I get angry when I think about global warming, or global burning, as I prefer to designate this world phenomenon. I get angry because I know the history of involuntary removals and relocations indigenous peoples throughout the United States and around the world have endured. So, when nearly a decade ago I began hearing the reports of what was beginning to manifest itself on the landscapes and seascapes of the circumpolar Arctic and banks of the Yukon River in Alaska, I got angry. Angry because I thought, Here we go again – another removal of indigenous peoples.

Contrary to what is found in U.S. history books, many of us encountered in our peoples’ histories at least three removal attempts. Many of us have trails of tears stories. From one shore to the other on this continent, there are many stories of removal from indigenous homelands beyond the most well-known removal of the so-called civilized tribes of the southeastern United States to Oklahoma in 1838.

The stubborn resilience of our ancestors was again sorely tested during a second displacement: The removal of our children from our homes and families to off-reservation boarding schools. These removals were done by “friends” of Indians who wanted to solve the “Indian problem” with the classic liberal solution to all social problems – education. But, in this case, that meant education in off-reservation boarding schools. One of the surest methods for destroying a people, their families, communities, and culture is to take their children away.

I get angry when I think about global warming, or global burning, as I prefer to designate this world phenomenon.

The removal of children takes on an even more sinister air when it is understood that boarding school education programs were premised on the necessity of stripping Native children of all features of their unique tribal identities and cultures. Education was only one, albeit the most potent, representative of the final removal attempt waged by every social institution that American society could bring to bear on who we were as indigenous peoples. Religion, law, economy, education and family, all of the social institutions of the late 19th century, were attacked as “civilization” sought to remove from our peoples our Indianness – our indigenousness.

Despite these three removals – geographic, social and psycho-cultural – many American Indians and Alaska Natives still have their languages, songs, ceremonies and tribal identities. For those who faced all three removal attempts, there has been an intergenerational transmission of trauma, yet also often a tenacious resilience.

Sadly, some of us now face another removal. Of course, this time things are different. This removal is not simply a governmental social policy imperative of the non-indigenous majority population. This relocation is mandated by a much deeper, more fundamental crisis: The way we live.

Not everyone on the planet, but those of us who are immersed in or living in the interstices of modern industrial and now post industrial societies. As ice sheets and glaciers melt, permafrost thaws, and seacoasts and riverbanks erode in the near and circumpolar Arctic, peoples indigenous to these places will be forced to move, not as a result of something their Native lifeways produced, but because the most technologically advanced societies on the planet have built their modern lifestyles on a carbon energy foundation that has several problematic consequences and one deadly consequence: The emission of carbon dioxide.

Writing about climate change as an indigenous person, a Euchee (Yuchi) member of the Muscogee Nation, has been difficult.
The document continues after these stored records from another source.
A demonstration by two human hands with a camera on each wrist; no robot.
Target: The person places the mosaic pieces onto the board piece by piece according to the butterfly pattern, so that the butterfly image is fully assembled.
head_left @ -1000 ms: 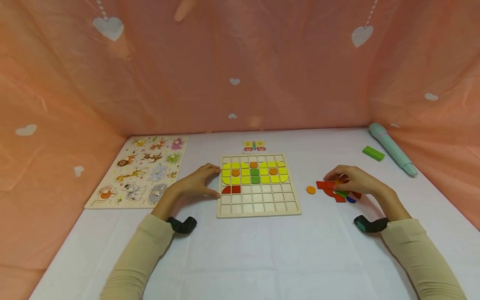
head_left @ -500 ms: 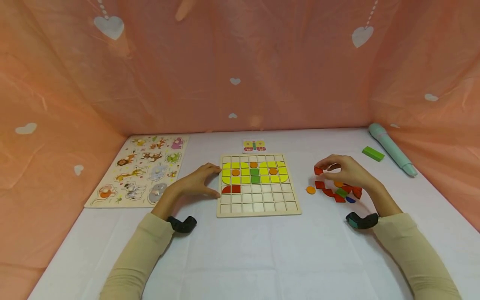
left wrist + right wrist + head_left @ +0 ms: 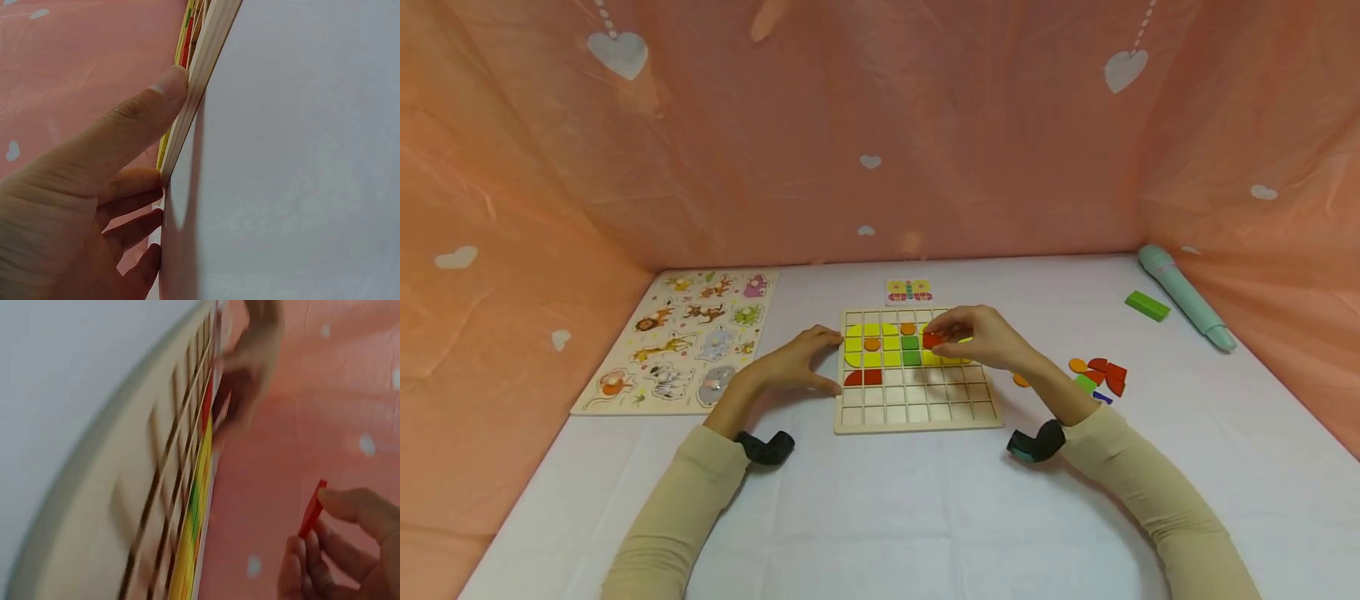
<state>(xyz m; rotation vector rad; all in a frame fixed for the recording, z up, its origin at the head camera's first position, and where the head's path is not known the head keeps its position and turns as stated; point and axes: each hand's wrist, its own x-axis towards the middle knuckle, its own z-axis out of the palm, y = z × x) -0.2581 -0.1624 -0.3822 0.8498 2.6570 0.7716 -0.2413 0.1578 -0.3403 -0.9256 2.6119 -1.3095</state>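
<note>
A wooden grid board [image 3: 917, 419] lies mid-table, with yellow, orange, green and red tiles set in its cells. My left hand [image 3: 793, 364] rests at its left edge; in the left wrist view the thumb [image 3: 170, 81] touches the board's side [image 3: 199, 78], with the fingers loosely bent. Over the right half of the board my right hand [image 3: 988, 337] pinches a red tile [image 3: 931, 341] between thumb and fingers. In the right wrist view that red tile [image 3: 312, 509] is held apart from the board. The right hand hides some yellow tiles.
Loose red, orange, green and blue tiles [image 3: 1097, 379] lie to the right, partly behind the right forearm. A butterfly pattern card [image 3: 909, 291] is behind the board. An animal puzzle [image 3: 681, 342] lies left. Green pieces [image 3: 1147, 306] and a mint microphone-shaped pen [image 3: 1187, 296] lie far right.
My right hand has picked a red tile from the loose pile and carried it left over the board. The left hand has stayed at the board's edge.
</note>
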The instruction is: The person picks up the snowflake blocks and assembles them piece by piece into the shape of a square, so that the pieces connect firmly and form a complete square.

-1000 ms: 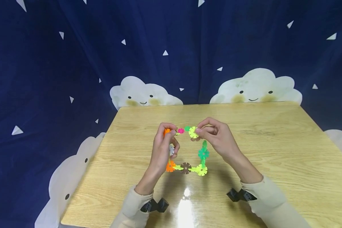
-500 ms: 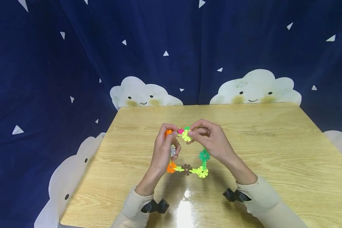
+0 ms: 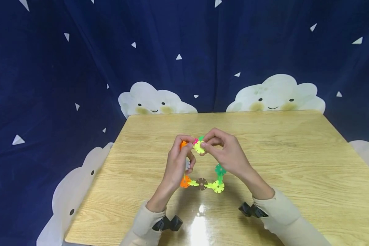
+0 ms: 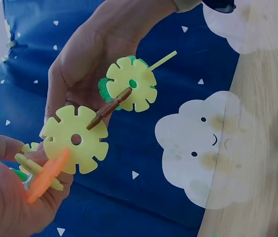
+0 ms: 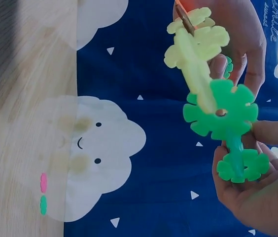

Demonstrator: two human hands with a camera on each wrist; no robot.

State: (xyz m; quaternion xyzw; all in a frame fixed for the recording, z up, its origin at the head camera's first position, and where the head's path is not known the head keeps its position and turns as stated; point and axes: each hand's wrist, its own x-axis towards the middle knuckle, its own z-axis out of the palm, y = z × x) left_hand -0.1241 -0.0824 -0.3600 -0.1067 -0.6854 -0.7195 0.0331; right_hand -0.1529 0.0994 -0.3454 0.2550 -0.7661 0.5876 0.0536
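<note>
A loop-like chain of slotted flower-shaped plastic discs hangs between the hands. Its lower run shows an orange disc (image 3: 185,181), a brown disc (image 3: 201,184) and a yellow disc (image 3: 218,186), with a green disc (image 3: 220,169) up the right side. My left hand (image 3: 173,164) grips the chain's left side, near another orange disc (image 4: 49,176) and a white disc (image 3: 187,164) partly behind the fingers. Between thumb and fingers, my right hand (image 3: 229,150) pinches an upper yellow disc (image 3: 199,147), close to the left fingertips. Whether the two ends join is hidden by the fingers.
A loose pink disc (image 5: 43,182) and a loose green disc (image 5: 43,205) lie on the wooden table (image 3: 283,153) beyond the hands. Behind the table hangs a dark blue curtain (image 3: 160,30) with white clouds and triangles.
My right hand has come left with the yellow disc, up to the left fingertips. The left hand has shifted only slightly, and the hanging chain sits a little lower.
</note>
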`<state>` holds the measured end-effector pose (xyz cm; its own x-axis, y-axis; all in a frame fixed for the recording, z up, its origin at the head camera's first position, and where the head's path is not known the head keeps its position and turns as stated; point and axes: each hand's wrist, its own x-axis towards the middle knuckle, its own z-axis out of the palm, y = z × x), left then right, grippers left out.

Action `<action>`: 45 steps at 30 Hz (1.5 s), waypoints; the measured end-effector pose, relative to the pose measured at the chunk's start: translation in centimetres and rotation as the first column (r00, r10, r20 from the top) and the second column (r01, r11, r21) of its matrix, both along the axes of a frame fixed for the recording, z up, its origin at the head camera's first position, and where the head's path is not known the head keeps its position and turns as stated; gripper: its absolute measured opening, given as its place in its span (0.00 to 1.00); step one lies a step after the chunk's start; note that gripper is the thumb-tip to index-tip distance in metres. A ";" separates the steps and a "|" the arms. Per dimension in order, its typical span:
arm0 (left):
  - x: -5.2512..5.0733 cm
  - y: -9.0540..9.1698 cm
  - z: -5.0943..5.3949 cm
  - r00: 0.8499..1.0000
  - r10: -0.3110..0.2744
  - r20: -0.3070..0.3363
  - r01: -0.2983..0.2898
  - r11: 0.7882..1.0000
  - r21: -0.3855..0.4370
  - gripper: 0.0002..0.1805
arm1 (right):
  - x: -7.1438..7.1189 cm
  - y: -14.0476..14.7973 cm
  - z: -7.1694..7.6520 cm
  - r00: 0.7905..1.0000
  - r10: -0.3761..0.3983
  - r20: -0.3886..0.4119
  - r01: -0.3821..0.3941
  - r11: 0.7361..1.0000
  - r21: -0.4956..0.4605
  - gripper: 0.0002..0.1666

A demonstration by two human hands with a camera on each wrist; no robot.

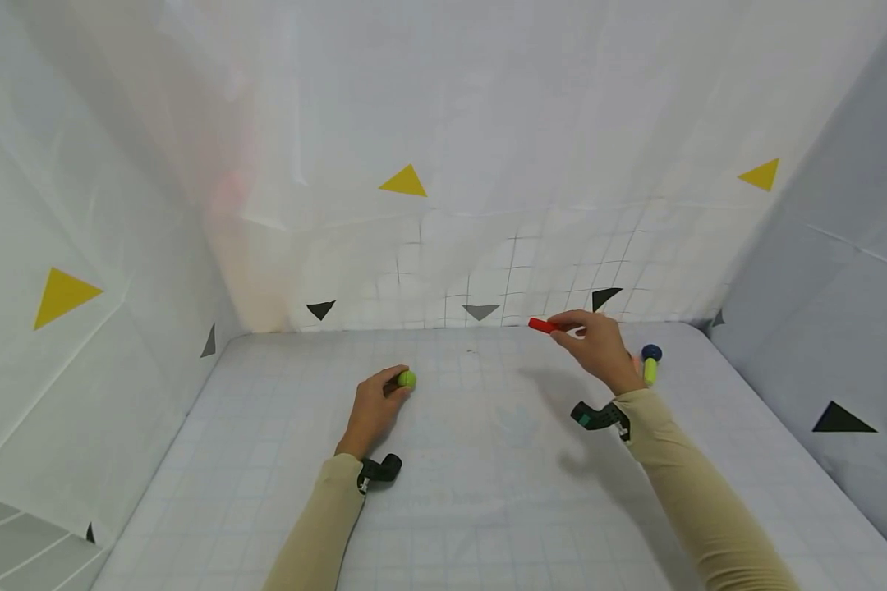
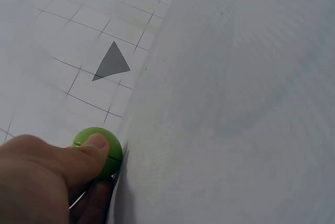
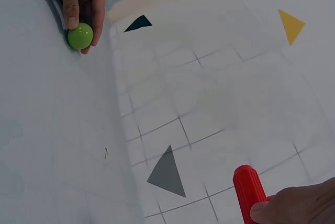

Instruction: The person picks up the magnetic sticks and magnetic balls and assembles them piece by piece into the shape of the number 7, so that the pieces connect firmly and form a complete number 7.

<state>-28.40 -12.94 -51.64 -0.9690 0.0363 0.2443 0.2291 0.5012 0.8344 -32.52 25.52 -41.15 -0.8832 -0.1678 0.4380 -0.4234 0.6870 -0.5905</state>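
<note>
Near the middle of the table, my left hand [image 1: 373, 408] pinches a small green ball [image 1: 407, 379] between thumb and fingers. A thin groove runs across the ball [image 2: 114, 155] in the left wrist view; it sits at or just above the tabletop. Farther right, my right hand [image 1: 594, 345] is raised above the table. Its thumb and fingers grip one end of a short red ribbed stick [image 1: 542, 326], whose other end points left. The right wrist view shows the stick's blunt end [image 3: 246, 179] free of the fingers.
Beyond the right wrist lies a dark blue round piece [image 1: 651, 353] touching a yellow-green stick [image 1: 650, 372]. A pinkish thing [image 1: 636, 363] beside them is mostly hidden by the wrist. White walls with triangle marks border the white table [image 1: 458, 509] at back and sides.
</note>
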 end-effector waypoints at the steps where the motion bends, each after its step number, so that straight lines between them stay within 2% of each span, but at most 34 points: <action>1: 0.0 0.0 0.0 1.000 0.000 -0.001 0.000 1.000 -0.002 0.23 | 0.0 -0.1 0.0 1.000 0.002 -0.006 -0.002 1.000 0.001 0.14; 24: -0.2 0.1 -0.3 1.000 0.015 0.025 -0.014 1.000 -0.006 0.23 | 0.5 -3.1 -0.3 0.998 0.050 0.026 -0.050 0.999 -0.019 0.14; 45: -0.3 -0.2 -0.2 1.000 0.011 -0.003 -0.011 1.000 0.006 0.23 | 0.7 -6.1 -1.6 0.992 0.115 0.059 -0.111 0.992 -0.068 0.13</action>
<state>-28.67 -13.10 -51.89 -0.9687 0.0236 0.2469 0.2255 0.4987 0.8370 -31.84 19.43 -42.77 -0.8861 -0.2409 0.3959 -0.4569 0.5968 -0.6596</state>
I have fought two responses to the dangerous situations in which many indigenous peoples now find themselves and growing numbers of non-Native people will soon find themselves: Anger and a fatalistic sense of hopelessness. This is frustrating and useless, for sustained anger and despair inevitably lead to dead ends along roads that literally and figuratively, physically and metaphysically indigenous peoples did not construct.

Unlike some of my angst-ridden existentialist or post-modern friends, I see neither anger nor despair nor the ensuing frustration as fundamentally defining features of the human condition. Fortunately for me and many others, these emotions do not last long once one recognizes what is happening and decides to take action.

Fortunately, thanks to indigenous elders like Oren Lyons, Billy Frank Jr., Albert White Hat, Angayuqaq Oscar Kawagley and Henrietta Mann, to name a few, I am constantly reminded that our human knowledge of reality must always be approached with humility. In North America many indigenous traditions tell us that reality is more than just facts and figures collected so humankind might wisely use resources. Rather, to know “it” – reality – requires respect for the relationships and relatives that constitute the complex web of life. I call this indigenous realism, and it entails that we, members of humankind, accept our inalienable responsibilities as members of the planet’s complex life system, as well as our inalienable rights.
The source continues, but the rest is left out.